Todos estamos muy sensibilizados con el drama de los refugiados. A lo mejor no podemos hacer mucho y no entendemos que, en un mundo globalizado y donde hablamos de miles de millones de euros hasta para los fichajes de futbolistas, no se puedan arreglar ciertos países para que las personas no tengan que emigrar lejos de su hogar. Todos podemos ponernos en la situación de tener que dejar el hogar, nuestra ciudad, nuestra patria y marcharnos sin nada, dejando que se pierdan nuestras raíces, nuestros recuerdos, nuestra historia.  Dejar toda tu historia atrás y atravesar un mar en que tal vez pierdas la vida, y si consigues sobrevivir incorporarte a una nación extraña, con otro idioma y otras costumbres, con una vida que no es la tuya, pero que te exigen que te integres.

«¿Es que pueden guardar luto los amigos del esposo, mientras el esposo está con ellos?

Llegará días en que les arrebatarán al esposo, y entonces ayunarán.
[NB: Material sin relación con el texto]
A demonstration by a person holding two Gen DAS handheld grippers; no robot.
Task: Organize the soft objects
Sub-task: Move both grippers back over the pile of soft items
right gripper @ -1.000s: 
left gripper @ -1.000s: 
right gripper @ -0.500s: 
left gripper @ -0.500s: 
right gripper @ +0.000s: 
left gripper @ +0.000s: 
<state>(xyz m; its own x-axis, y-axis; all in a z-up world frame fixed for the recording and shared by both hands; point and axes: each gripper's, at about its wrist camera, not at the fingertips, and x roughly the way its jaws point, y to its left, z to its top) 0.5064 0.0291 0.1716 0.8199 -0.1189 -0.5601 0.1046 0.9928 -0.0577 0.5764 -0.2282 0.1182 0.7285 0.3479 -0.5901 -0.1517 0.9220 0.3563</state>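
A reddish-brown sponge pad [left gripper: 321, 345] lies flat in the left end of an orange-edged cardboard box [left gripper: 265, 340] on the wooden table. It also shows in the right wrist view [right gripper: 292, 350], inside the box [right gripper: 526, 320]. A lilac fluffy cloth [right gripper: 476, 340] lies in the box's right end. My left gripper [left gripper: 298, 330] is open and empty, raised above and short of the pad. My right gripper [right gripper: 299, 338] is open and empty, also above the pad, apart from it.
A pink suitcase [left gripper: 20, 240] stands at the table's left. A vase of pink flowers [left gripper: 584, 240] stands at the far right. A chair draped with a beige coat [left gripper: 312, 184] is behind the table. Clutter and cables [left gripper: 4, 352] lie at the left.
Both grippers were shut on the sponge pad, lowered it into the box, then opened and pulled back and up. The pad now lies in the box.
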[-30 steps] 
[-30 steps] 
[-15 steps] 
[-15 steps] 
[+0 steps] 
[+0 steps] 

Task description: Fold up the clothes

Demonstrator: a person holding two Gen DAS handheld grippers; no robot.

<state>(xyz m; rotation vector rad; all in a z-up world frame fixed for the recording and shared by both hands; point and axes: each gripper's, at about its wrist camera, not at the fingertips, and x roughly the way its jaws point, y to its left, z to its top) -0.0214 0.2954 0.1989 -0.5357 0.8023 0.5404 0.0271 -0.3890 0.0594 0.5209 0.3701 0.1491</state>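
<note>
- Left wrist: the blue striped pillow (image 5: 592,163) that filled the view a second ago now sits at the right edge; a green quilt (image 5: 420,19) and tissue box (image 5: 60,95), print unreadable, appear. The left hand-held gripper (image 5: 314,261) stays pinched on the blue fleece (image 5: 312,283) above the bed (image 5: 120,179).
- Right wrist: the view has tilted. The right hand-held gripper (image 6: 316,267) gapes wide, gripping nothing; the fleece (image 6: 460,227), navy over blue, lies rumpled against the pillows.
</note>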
Ten algo muy en cuenta en tu vida. Estamos hechos por Dios y para Dios. Como dice San Agustín nuestro corazón está inquieto hasta que descansa en Él. Si vivimos lejos del Señor vivimos desterrados, nos volvemos apátridas. Aunque el demonio se empeñe en hacernos creer que el pecado es nuestra patria es una gran mentira. Es como los refugiados que llegan llamados por la publicidad de la sociedad del bienestar y acaban mendigando en las calles ignorados por casi todos.

Hoy, tristemente, veremos por nuestras calles y plazas, a cientos de personas que gritan orgullosas como si hubieran descubierto una nueva tierra prometida…, pero es una tierra que deja vacío el corazón pues es una tierra sin Dios, y sin Dios no hay vida. Y diariamente escuchamos a políticos a los que la Iglesia les da grima, a empresarios que apartan a Dios de sus vidas para no ser justos, artistas que se mofan de Dios para poder venderse, hasta “gente de Iglesia” a los que parece que Dios les estorba. Y nos venden un nuevo orden mundial donde todo será paz, alegría, igualitarismo y solidaridad. Y mientras ese mundo se construye se va expulsando a Dios. Y sus frutos son legislaciones cada vez más grandes y complicadas, mayores desigualdades entre las personas, vuelta a la esclavitud, a la violencia, a la falta de amor ni en las sociedades ni en las familias. Ya no miramos al que tenemos al lado, nos quedamos mirando hacia arriba, hacia la gigantesca torre de babel que estamos construyendo…, sin darnos cuenta que no tiene cimientos.

Mientras la Iglesia pierde autoridad y credibilidad, se desmoronan el número de vocaciones mientras aumentan los que ya no siguen la tradición de sus padres y no se bautizan. Llenamos el mundo de frases y lo vaciamos de oraciones. Muchos dentro de la Iglesia piensan que hay que aceptar la derrota y el último que apague la luz, mientras se dedican a reinventar nuestra fe. ¿Tiene esto solución?

Esto dice el Señor:

«Aquel día, levantaré la cabaña caída de David, repararé sus brechas, restauraré sus ruinas y la reconstruiré como antaño, para que posean el resto de Edón y todas las naciones sobre las cuales fue invocado mi nombre – oráculo del Señor que hace todo esto -. (…) Repatriaré a los desterrados de mi pueblo de Israel; ellos reconstruirán ciudades derruidas y las habitarán, plantarán viñas y beberán su vino, cultivarán huertos y comerán sus frutos. Yo los plantaré en su tierra, que yo les había dado, y ya no serán arrancados de ella – dice el Señor, tu Dios -».

El Señor lo hará, siempre que la Iglesia siempre se mantenga como un odre nuevo dispuesta a recibir el vino nuevo del Evangelio. No quiera hacer remiendos en la túnica inconsútil de Cristo para parecer mas cercana al mundo. Que no quiera “hacer un apaño” al mundo, sino llevarlo a Cristo que dice: «Dios anuncia la paz a su pueblo y a sus amigos y a los que se convierten de corazón».

No podemos arreglar Siria, pero tal vez podamos dar a un refugiado un poco de comida, una sonrisa, nuestra oración e incluso si podemos un techo y un trabajo. No será mucho, pero cambiará el mundo. No podemos luchar contra las estructuras de pecado, pero podemos ser más fieles a la fe que hemos recibido y no pactar, ni un poco, con el diablo.

Madre mía, Madre nuestra, Madre del cielo, ponemos en tus manos a esta humanidad que se marcha tan lejos de tu hijo, vuelve a llevarnos a casa.